Chafee's father, the late Sen. John Chafee, R-R.I., served four terms in the Senate before announcing his retirement in 1999. Chafee's son announced his intention to run for the seat but was appointed to the post after his father's sudden death of congestive heart failure later that same year.

The junior Chafee, a former Republican mayor, was elected in his own right in 2000 and would face his first Senate re-election in November -- if he wins the Republican primary.

Steve Laffey, the one-term mayor of Cranston, R.I., and a successful investment banker, has run a tough campaign against Chafee despite strong support for the sitting senator among national Republican Party leaders.

Also appearing exclusively on "This Week", Laffey told ABC News, "The last thing that Karl Rove and his buddies want down in Washington is a real reformer like me, someone who shakes things up, who has the ideas and the ability to implement real solutions."

The latest independent poll done by Rhode Island College surveyed a small sample size of only 363 registered voters, and showed Laffey defeating Chafee in the Sept. 12 primary by a 51-to-34-percent margin, a 17 percentage point gap. Their previous poll, conducted in June, found the race nearly even, suggesting some movement in Laffey's direction.
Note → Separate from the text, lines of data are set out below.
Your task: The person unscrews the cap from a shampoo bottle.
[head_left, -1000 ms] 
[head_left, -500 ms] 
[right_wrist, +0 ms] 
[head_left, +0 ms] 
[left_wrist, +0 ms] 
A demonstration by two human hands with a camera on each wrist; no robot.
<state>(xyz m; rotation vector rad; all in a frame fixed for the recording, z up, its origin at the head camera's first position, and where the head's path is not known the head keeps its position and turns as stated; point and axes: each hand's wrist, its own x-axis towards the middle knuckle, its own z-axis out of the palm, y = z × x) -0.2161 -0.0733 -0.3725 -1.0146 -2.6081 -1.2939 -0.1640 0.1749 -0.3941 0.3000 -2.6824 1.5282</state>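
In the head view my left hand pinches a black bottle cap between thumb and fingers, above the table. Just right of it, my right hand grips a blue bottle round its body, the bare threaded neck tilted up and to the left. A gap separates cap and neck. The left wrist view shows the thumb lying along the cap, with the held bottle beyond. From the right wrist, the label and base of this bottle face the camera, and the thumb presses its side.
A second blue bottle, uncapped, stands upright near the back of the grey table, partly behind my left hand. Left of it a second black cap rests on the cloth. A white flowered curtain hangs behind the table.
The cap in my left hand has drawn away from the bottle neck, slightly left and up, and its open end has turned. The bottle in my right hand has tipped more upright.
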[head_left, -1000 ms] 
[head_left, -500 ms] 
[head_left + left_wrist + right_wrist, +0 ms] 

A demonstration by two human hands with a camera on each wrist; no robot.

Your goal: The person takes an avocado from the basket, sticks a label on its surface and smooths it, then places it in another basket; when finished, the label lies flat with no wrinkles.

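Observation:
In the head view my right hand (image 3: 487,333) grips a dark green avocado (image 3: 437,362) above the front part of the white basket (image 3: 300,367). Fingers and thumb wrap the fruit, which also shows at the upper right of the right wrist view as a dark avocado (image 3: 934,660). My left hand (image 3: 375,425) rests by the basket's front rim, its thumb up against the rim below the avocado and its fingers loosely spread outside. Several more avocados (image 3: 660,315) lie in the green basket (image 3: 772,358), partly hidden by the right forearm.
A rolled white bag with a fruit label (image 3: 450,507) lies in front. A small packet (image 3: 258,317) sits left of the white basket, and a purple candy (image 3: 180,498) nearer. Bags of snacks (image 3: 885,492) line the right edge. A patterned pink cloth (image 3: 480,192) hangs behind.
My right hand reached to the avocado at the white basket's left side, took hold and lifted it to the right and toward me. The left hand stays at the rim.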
Troubling to Republicans nationally, however, is that polls consistently show Chafee fares far better than Laffey in the general election against the leading Democratic candidate, Sheldon Whitehouse.

Dan Ronayne, a spokesman for the National Republican Senatorial Committee, told ABC News' Teddy Davis point blank, "If Laffey wins the primary, we lose the seat. All polling has reflected that. It's just the reality."

And, as opposed to incumbent Sen. Joe Lieberman, D-Conn., who is pursuing his seat as an independent after losing his bid for reelection in Connecticut's Democratic primary to newcomer Ned Lamont, Chafee has ruled out an independent run.

"That's off the board," Chafee said. "Technically, in Rhode Island, I cannot do it. But even if I could, I wouldn't."

So Sept. 12 could be the final word on Chafee.

Chafee has broken with his party on numerous issues, including the president's tax cuts, prescription drugs, the Iraq war, stem cells and gay marriage, and labels himself a "traditional Republican." He acknowledges, however, that "it's much more conservative" in Congress these days.

Still, he believes, "I'm fighting from within, speaking up in or caucuses, making my voice heard. I think I've been vindicated on a number of votes. The Iraq war is, I think most people would say, a mistake, especially in the premise that there were weapons of mass destruction. There weren't."

In the 2004 presidential election, Chafee even voted against President George W. Bush, instead writing in the name of Bush's father, former President George H.W. Bush.

"I've voted Republican my whole life," Chafee told ABC News.